Responde Empresa Miguel Matamoros

El pasado 13 de agosto, Cándido Garzón Cobas, violinista de la Orquesta Unión Sanluisera y con 47 años dedicados a la música, denunció aquí que desde que el 5 de enero de 2015 solicitara su jubilación, Miladis Cobos Burgos, funcionaria de la Empresa Provincial Comercializadora de la Música y los Espectáculos Miguel Matamoros, de Santiago de Cuba, no le había atendido debidamente, al punto de que aún esperaba por el merecido descanso retribuido.

Ahora responde Sergio Recasens Linares, director de la Miguel Matamoros, que una comisión de la entidad revisó el expediente de jubilación de Cándido y las normas jurídicas que regulan lo concerniente a la Seguridad Social, el Código del Trabajo y el Decreto- Ley 312, Régimen Especial de la Seguridad Social para el Sector Artístico. E hizo las entrevistas correspondientes.

«Miladis Cobos, precisa Recasens Linares, no le dio al compañero Cándido Garzón Cobas la debida información sobre la tramitación y documentos a presentar para el expediente de jubilación». Hubo demora innecesaria, añade, entre enero y mayo de 2015, en la confección del expediente, y algunos documentos de este carecían de datos como fechas y el segundo apellido del solicitante.

«Todo lo anterior, apunta, responsabilidad de Miladis Cobos Burgos, además de la demora en el trámite, derivó en el maltrato a la persona de Cándido Garzón Cobas».

Concluye que «la queja se declara con lugar, y por consiguiente, en reunión extraordinaria del Consejo de Dirección con fecha 26 de agosto, se acordó aplicarle a Miladis Cobos Burgos la medida disciplinaria de traslado temporal a otra plaza de menor remuneración por seis meses, al amparo de lo establecido en el Artículo 149, inciso D, Ley 116, además de otras medidas organizativas y de control por la Subdirección de Recursos Humanos y la Dirección de la entidad, para evitar hechos de similar naturaleza».

Agradezco la pronta atención al caso. Y aunque no aparece en la respuesta, supongo que se solucionó la postergada jubilación de Cándido, como que la Empresa seguirá de cerca las tramitaciones por jubilación, para que ningún otro trabajador y artista sufra lo que él.

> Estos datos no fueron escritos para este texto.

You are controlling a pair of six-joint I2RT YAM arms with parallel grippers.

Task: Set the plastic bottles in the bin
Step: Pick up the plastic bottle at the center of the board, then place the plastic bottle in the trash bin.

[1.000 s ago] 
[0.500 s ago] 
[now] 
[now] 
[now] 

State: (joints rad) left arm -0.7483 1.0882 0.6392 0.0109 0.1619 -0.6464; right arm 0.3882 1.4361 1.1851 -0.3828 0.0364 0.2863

Pagar lo que no provocó y esperar el presupuesto

Marlenis Martínez (Independencia 325, Bloque F 2, entre 14 y 14A, reparto Cepero Bonilla, Cerro, La Habana) cuenta que el 28 de junio pasado llegaron a su casa Julia Ester Díaz, vicepresidenta del Gobierno Municipal para la Construcción, y otra funcionaria de allí llamada Maribel. Le pidieron que permitieran romper el piso de la vivienda para encontrar un registro de aguas albañales que supuestamente estaba debajo de las losas.

Marlenis accedió. Y al romper el piso la brigada correspondiente, solo encontró un vertedero tapado que nada tenía que ver con lo que buscaban. Dejaron siete losas  rotas, que no repusieron. Y destapado el vertedero.

Eso mismo hicieron en casa del vecino del fondo. Abrieron un hueco en el patio para pasar una manguera de alta presión por una tubería albañal que encontraron. Y partieron la tubería principal, dejaron el hueco abierto y se retiraron. Así, sencillamente.

Al mes, comenzó a brotar agua con fetidez. Y los vecinos se percataron de que en la pared que divide las dos casas había un gran hoyo. Todo ello vertía aguas albañales. Ante el temor de que se derrumbara el piso, Marlenis se mudó para el domicilio de su padre. Y días después se desprendió toda la tierra que sostenía una parte del piso, creando una gran piscina de aguas albañales.

Marlenis fue a Aguas Negras a solicitar sus servicios. Allí le dijeron que debía presentarse en las oficinas comerciales y hacer un contrato pagado por ella, para que le hicieran el trabajo.

«¿Qué contrato debo pagar yo por algo que no ocasioné?, pregunta Marlenis. El desastre lo hizo la brigada que mandó el Poder Popular del Cerro».

Marlenis fue al Poder Popular municipal, y Maribel le informó que no tenía que ver con eso, que fuera a la Empresa Constructora de Administración Local (ECAL). Allí le dijeron que la gestión la debía hacer con la Presidenta de su Consejo Popular y el Gobierno municipal.

Marlenis volvió al Poder Popular, donde le comunicaron que el caso está discutido a todos los niveles, pero ella debe esperar a que el Gobierno apruebe el presupuesto para un cambio de línea. «El caso es que en mi casa no se puede estar por el mal olor, y porque se puede venir abajo la pared», alerta angustiada.